*Data supplied:*
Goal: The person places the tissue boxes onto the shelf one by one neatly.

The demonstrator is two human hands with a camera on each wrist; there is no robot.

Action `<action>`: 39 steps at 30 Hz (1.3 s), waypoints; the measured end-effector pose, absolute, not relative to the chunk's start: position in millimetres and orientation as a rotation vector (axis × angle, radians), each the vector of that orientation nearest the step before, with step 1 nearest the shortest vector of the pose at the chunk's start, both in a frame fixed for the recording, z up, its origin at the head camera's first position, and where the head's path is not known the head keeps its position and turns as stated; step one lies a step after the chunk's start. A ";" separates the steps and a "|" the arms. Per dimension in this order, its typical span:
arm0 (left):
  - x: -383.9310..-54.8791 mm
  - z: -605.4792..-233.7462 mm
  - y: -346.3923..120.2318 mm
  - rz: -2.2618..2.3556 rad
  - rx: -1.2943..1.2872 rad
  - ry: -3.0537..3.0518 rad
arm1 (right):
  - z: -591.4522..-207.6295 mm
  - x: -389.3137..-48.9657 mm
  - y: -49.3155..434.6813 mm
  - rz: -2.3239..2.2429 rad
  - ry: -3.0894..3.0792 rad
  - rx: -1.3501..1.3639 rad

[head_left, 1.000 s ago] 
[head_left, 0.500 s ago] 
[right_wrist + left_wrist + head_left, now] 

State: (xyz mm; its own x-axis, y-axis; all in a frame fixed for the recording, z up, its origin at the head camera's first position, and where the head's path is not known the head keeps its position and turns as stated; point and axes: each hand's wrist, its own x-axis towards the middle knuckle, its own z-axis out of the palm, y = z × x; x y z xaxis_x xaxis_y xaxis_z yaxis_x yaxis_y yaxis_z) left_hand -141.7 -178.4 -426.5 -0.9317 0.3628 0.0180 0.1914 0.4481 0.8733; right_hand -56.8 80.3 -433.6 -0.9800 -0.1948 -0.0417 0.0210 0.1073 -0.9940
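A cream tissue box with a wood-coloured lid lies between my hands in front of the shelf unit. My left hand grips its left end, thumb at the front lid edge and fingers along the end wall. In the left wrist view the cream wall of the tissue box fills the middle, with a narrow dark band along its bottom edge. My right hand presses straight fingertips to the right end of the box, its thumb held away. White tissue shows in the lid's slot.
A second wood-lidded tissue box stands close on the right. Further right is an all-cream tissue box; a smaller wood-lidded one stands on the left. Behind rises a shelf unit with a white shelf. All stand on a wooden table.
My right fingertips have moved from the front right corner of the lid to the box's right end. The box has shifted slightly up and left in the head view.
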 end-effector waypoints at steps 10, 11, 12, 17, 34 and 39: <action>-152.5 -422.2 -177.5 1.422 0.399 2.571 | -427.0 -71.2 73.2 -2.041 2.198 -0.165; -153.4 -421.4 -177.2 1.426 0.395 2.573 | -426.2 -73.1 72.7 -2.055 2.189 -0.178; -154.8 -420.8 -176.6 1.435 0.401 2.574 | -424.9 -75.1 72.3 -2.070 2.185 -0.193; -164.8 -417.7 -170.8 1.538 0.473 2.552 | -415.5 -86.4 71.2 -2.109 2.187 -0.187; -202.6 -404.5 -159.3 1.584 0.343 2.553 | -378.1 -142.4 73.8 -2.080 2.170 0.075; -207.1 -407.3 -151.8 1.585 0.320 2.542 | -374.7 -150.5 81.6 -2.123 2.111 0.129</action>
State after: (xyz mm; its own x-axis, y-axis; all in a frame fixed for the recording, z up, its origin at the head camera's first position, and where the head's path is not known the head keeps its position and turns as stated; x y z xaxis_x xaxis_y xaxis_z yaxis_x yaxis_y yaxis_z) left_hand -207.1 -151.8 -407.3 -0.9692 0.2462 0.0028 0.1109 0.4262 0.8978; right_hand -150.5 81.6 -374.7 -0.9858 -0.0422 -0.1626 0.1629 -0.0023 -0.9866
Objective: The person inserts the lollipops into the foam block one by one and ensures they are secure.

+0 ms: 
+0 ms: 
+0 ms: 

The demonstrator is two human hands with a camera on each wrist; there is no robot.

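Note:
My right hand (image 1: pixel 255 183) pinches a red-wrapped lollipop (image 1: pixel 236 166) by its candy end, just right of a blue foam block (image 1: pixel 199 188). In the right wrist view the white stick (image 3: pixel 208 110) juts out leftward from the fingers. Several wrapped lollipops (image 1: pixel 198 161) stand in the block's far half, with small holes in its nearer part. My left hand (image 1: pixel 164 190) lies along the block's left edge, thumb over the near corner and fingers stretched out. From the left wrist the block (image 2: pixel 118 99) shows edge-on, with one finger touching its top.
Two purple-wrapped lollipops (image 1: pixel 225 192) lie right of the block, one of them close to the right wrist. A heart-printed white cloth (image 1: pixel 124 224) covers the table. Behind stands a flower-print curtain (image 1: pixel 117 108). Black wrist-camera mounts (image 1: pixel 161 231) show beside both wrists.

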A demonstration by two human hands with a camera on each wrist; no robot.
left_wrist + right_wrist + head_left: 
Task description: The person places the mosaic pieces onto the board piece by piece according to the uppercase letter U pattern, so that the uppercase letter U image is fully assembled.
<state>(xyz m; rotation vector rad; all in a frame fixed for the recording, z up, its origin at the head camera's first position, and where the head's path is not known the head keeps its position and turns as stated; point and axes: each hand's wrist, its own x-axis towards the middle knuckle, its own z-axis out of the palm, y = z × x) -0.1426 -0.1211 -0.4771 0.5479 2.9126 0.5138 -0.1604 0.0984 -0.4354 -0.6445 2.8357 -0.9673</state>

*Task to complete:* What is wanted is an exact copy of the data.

*Answer to the problem:*
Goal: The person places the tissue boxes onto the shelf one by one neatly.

The demonstrator is two human hands with a camera on each wrist; there is no robot.

Action `<action>`: 39 steps at 30 Hz (1.3 s), waypoints; the measured end-effector pose, absolute, not relative to the chunk's start: position in millimetres and orientation as a rotation vector (axis × angle, radians), each the vector of that orientation nearest the step before, with step 1 nearest the shortest vector of the pose at the chunk's start, both in a frame fixed for the recording, z up, its origin at the head camera's first position, and where the head's path is not known the head keeps its position and turns as stated; step one lies a step after the chunk's start. A ";" separates the steps and a "|" the arms. Per dimension in this order, its typical span:
arm0 (left):
  - x: -383.9310..-54.8791 mm
  - z: -605.4792..-233.7462 mm
  - y: -346.3923..120.2318 mm
  - rz: -2.2618..2.3556 rad
  - rx: -1.2943..1.2872 rad
  - ry: -3.0537..3.0518 rad
arm1 (right):
  - z: -591.4522..-207.6295 mm
  - x: -389.3137..-48.9657 mm
  - y: -49.3155..434.6813 mm
  - rz: -2.3239..2.2429 rad
  - ry: -3.0894..3.0792 rad
  - rx: -1.3501..1.3639 rad

[head_left, 1.000 s ago] 
[head_left, 0.500 s ago] 
[right_wrist + left_wrist + head_left, now] 

State: (xyz mm; its own x-axis, y-axis; all in a frame fixed for the recording, z up, its origin at the head camera's first position, and where the head's path is not known the head keeps its position and turns as stated; point and axes: each hand's wrist, its own x-axis towards the middle knuckle, its own z-axis out of the palm, y = z × x; x y z xaxis_x xaxis_y xaxis_z yaxis_x yaxis_y yaxis_z) left_hand -141.7 -178.4 -426.5 -0.9317 0.3628 0.0180 0.1914 0.4481 0.8733; right_hand -56.8 80.3 -433.6 -0.9800 -0.1948 -0.0417 0.0210 0.1073 -0.9940
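A cream tissue box with a wood-coloured lid lies between my hands in front of the shelf unit. My left hand grips its left end, thumb at the front lid edge and fingers along the end wall. In the left wrist view the cream wall of the tissue box fills the middle, with a narrow dark band along its bottom edge. My right hand presses straight fingertips to the right end of the box, its thumb held away. White tissue shows in the lid's slot.
A second wood-lidded tissue box stands close on the right. Further right is an all-cream tissue box; a smaller wood-lidded one stands on the left. Behind rises a shelf unit with a white shelf. All stand on a wooden table.
My right fingertips have moved from the front right corner of the lid to the box's right end. The box has shifted slightly up and left in the head view.
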 end-effector waypoints at steps 10, 11, 12, 17, 34 and 39: <action>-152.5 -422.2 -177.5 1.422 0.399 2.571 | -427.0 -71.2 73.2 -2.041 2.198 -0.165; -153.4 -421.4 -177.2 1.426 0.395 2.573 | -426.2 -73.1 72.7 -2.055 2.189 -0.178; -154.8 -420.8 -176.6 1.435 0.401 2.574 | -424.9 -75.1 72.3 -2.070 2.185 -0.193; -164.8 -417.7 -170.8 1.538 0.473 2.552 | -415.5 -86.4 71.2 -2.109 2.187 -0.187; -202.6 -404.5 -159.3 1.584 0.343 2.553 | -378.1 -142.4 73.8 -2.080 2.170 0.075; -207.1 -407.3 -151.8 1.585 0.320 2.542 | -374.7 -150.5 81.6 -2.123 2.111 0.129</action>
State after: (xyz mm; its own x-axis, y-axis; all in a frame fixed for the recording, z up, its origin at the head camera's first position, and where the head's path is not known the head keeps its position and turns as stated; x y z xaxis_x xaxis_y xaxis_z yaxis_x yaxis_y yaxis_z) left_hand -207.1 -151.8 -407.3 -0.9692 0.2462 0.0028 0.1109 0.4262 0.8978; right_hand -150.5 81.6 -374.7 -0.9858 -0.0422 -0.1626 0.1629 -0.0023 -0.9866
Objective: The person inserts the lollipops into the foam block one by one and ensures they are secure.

+0 ms: 
+0 ms: 
+0 ms: 

The demonstrator is two human hands with a camera on each wrist; there is no robot.

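Note:
My right hand (image 1: pixel 255 183) pinches a red-wrapped lollipop (image 1: pixel 236 166) by its candy end, just right of a blue foam block (image 1: pixel 199 188). In the right wrist view the white stick (image 3: pixel 208 110) juts out leftward from the fingers. Several wrapped lollipops (image 1: pixel 198 161) stand in the block's far half, with small holes in its nearer part. My left hand (image 1: pixel 164 190) lies along the block's left edge, thumb over the near corner and fingers stretched out. From the left wrist the block (image 2: pixel 118 99) shows edge-on, with one finger touching its top.
Two purple-wrapped lollipops (image 1: pixel 225 192) lie right of the block, one of them close to the right wrist. A heart-printed white cloth (image 1: pixel 124 224) covers the table. Behind stands a flower-print curtain (image 1: pixel 117 108). Black wrist-camera mounts (image 1: pixel 161 231) show beside both wrists.
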
A demonstration by two human hands with a camera on each wrist; no robot.
left_wrist + right_wrist + head_left: 
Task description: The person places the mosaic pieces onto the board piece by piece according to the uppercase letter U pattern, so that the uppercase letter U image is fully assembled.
<state>(xyz m; rotation vector rad; all in a frame fixed for the recording, z up, its origin at the head camera's first position, and where the head's path is not known the head keeps its position and turns as stated; point and axes: each hand's wrist, its own x-axis towards the middle knuckle, its own z-axis out of the palm, y = z × x) -0.1426 -0.1211 -0.4771 0.5479 2.9126 0.5138 -0.1604 0.0984 -0.4354 -0.6445 2.8357 -0.9673</state>

That completes the answer to this exercise.